Please copy every line of the data in which the string "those" appears.

*** RAW DATA Section Begins ***

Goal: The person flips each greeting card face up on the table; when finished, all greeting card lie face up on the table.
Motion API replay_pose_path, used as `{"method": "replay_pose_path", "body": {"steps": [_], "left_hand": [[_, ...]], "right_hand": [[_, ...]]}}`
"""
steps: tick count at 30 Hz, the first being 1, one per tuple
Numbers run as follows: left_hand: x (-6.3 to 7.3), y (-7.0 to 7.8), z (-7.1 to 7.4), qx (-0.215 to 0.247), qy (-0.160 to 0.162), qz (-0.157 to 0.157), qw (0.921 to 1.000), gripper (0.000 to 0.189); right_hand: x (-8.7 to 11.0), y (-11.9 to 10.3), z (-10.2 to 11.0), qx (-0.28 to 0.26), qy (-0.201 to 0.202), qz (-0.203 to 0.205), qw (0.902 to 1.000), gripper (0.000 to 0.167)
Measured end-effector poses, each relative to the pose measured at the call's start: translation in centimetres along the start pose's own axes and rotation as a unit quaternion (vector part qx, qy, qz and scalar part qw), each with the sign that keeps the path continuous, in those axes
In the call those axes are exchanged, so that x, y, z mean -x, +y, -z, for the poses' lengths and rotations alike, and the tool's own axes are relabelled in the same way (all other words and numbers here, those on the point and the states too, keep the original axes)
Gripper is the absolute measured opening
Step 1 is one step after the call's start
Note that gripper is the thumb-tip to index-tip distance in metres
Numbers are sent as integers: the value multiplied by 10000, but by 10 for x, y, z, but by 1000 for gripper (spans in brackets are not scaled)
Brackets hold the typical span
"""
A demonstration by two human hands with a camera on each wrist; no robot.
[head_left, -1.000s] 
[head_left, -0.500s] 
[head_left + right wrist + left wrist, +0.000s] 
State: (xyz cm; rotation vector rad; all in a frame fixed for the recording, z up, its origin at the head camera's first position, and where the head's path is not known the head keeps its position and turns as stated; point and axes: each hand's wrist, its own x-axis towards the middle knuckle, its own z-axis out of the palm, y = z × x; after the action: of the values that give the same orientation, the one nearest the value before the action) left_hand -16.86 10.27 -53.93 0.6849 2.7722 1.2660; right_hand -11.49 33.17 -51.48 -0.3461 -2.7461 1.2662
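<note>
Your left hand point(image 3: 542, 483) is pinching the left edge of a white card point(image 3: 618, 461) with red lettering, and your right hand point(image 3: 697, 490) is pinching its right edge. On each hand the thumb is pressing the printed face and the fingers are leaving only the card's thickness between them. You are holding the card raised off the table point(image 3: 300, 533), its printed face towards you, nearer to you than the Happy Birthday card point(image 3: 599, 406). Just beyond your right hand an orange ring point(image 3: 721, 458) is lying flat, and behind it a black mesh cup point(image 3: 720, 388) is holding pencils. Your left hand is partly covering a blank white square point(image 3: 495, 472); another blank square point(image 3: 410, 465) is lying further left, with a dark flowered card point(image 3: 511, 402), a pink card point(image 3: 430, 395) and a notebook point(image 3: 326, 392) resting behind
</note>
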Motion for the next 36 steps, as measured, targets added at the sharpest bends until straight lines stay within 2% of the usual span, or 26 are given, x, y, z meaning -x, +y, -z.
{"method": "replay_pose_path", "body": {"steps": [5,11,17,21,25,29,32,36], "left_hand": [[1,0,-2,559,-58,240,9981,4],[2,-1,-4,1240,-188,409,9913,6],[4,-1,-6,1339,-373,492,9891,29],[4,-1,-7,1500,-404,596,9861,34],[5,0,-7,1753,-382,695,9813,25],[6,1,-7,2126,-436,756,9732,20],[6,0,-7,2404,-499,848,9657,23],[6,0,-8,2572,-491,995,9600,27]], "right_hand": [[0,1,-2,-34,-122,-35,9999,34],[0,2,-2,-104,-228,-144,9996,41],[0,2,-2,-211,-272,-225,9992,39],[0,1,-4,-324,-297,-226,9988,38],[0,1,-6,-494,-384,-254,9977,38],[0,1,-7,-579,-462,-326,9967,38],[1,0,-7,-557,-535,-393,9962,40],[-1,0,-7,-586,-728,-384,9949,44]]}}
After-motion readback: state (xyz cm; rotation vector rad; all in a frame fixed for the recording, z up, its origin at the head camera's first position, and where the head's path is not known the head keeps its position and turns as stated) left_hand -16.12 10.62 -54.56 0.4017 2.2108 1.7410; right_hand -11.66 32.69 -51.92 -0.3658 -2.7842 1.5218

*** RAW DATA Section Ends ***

### TASK OUTPUT
Measured end-effector poses, each relative to the pose measured at the call's start: translation in centimetres along the start pose's own axes and rotation as a unit quaternion (vector part qx, qy, qz and scalar part qw), each with the sign that keeps the path continuous, in those axes
In the call those axes are exchanged, so that x, y, z mean -x, +y, -z, for the poses' lengths and rotations alike, and the tool's own axes are relabelled in the same way (all other words and numbers here, those on the point and the states too, keep the original axes)

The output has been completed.